I received the Susannah Blake book, 500 Cakes in my work Kris Kringle last year. At the time I tested the book's breadth by checking that it contained all my team mates' favourite cakes, so I knew my boss loved a black forest cake. Given my shared love of this German classic and my weakness for all things layered, my decision to whip one up was a no-brainer. Reviews from my hungry colleagues were very positive but it was filling. Note to self: cut smaller slices in an office full of women. The actual cake was very tasty but slightly dense, presumable to make cutting it into thirds easier.
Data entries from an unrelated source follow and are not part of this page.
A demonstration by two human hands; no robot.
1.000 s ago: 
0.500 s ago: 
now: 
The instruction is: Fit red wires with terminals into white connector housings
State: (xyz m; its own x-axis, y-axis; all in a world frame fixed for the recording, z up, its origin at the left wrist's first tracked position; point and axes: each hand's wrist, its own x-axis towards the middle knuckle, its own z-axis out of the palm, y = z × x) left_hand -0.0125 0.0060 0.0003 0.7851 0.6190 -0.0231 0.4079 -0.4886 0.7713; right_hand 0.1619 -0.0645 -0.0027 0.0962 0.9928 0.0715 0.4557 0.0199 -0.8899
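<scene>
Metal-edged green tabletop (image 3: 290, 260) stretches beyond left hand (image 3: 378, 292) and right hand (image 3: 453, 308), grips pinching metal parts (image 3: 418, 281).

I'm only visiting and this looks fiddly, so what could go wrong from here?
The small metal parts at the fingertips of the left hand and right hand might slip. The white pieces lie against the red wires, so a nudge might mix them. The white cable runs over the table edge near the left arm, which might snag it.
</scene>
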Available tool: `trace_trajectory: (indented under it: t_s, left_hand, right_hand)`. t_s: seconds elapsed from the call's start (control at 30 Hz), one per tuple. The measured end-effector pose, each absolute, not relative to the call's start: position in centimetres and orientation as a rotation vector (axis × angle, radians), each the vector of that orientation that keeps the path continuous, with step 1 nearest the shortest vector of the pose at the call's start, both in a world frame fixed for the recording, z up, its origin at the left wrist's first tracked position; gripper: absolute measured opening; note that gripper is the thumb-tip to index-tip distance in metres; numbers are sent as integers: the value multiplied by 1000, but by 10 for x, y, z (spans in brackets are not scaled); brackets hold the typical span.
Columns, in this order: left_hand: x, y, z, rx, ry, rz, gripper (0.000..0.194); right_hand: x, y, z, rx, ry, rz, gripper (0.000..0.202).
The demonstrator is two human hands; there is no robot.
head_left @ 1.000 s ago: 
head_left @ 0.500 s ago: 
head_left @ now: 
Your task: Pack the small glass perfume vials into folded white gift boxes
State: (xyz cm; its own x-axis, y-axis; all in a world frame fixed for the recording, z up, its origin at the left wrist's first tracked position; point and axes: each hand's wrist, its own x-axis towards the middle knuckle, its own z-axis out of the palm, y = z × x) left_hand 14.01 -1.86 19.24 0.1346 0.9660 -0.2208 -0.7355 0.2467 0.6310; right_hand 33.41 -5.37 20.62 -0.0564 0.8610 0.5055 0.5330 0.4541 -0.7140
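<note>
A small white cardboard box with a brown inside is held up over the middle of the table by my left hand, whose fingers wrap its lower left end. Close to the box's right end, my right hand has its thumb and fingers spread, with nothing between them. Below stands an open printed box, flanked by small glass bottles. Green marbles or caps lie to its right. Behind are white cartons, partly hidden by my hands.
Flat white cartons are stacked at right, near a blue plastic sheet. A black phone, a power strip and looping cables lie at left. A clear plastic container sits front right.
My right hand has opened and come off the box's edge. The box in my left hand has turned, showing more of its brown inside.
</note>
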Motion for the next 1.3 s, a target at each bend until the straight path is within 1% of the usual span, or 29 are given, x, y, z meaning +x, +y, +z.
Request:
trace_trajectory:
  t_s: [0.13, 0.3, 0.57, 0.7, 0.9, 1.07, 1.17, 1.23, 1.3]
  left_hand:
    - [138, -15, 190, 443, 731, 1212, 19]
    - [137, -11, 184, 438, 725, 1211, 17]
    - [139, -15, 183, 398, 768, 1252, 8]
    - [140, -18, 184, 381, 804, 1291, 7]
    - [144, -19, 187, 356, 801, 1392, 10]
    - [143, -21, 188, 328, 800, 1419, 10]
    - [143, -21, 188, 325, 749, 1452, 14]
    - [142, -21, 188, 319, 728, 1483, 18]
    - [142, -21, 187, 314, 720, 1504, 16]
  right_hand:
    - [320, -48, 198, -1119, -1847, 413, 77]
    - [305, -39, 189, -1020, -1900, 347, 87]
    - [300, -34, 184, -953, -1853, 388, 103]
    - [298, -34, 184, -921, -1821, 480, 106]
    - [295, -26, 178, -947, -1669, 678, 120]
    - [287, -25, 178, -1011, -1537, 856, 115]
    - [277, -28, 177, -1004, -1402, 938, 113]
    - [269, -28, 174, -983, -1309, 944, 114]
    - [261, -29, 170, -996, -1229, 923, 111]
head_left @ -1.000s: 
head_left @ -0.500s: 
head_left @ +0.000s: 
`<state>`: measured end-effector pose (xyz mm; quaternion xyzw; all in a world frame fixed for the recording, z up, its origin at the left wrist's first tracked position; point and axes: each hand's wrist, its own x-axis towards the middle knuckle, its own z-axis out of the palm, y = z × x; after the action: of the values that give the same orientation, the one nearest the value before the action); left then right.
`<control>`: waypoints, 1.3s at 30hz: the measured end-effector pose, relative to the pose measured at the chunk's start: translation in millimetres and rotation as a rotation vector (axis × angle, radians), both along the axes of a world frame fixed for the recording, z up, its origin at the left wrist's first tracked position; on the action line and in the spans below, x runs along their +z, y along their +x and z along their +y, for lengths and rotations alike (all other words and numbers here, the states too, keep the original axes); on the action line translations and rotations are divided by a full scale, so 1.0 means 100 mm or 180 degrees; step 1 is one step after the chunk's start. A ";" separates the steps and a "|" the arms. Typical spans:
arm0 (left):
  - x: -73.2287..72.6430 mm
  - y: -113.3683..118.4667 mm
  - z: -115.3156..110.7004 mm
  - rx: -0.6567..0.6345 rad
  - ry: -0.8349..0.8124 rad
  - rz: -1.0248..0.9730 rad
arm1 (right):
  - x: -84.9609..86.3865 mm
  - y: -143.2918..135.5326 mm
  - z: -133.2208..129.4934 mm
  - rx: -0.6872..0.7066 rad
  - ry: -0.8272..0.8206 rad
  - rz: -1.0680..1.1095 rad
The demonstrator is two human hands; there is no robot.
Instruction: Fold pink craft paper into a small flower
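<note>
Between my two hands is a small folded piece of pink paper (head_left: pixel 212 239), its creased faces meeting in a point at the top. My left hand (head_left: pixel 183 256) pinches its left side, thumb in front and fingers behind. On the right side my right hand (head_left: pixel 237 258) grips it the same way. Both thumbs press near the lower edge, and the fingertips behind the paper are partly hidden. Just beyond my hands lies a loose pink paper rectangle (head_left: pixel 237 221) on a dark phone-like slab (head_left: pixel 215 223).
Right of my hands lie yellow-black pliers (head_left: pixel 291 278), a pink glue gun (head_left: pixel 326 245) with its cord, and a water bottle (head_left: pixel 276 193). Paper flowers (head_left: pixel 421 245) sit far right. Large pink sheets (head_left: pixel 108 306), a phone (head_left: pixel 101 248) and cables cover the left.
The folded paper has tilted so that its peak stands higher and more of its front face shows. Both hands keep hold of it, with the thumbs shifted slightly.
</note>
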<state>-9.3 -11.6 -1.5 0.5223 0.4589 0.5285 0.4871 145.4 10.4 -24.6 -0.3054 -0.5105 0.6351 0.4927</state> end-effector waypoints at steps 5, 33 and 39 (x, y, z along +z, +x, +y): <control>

I was expecting something fluffier and more dessert-like overall, but it was a classic 'cake' just as the description suggested.
Black Forest Gateau
200 g (7oz) butter, at room temperature
140 g (5 oz) caster sugar
190 g (6 1/2 oz) self-raising flour
85 g (3 oz) cocoa
120 ml (4 fl oz) buttermilk (or 60 ml milk mixed with 4 tbsp plain yoghurt)
90 ml (3 fl oz) milk
850 g (1 lb 14 oz) tinned pitted cherries, drained
4 tbsp Kirsch
625 ml (1 pint) whipping cream, whipped
Dark chocolate curls to decorate
Preheat the oven to 180°C (350°F / Gas mark 4).Grease a 23-cm (9-in) round cake tin, then line the bottom with greaseproof paper. Beat the butter and sugar until pale and creamy, then beat in the eggs one at a time. Sift the flour and cocoa over the bowl, then fold in. Stir in the buttermilk and milk. Spoon the mixture into the prepared tin and bake for about 45 minutes until risen and a skewer inserted in the centre comes out clean. Leave the cake to cool in the tin for about 15 minutes, then transfer to a wire rack to cool completely. Pick out a few of the best-looking cherries to decorate the top of the cake and set aside. Using a serrated knife, carefully slice the cake horizontally into three layers. Place the bottom layer on a serving plate; drizzle about one-third of the Kirsch over it and top with about half the remaining cherries.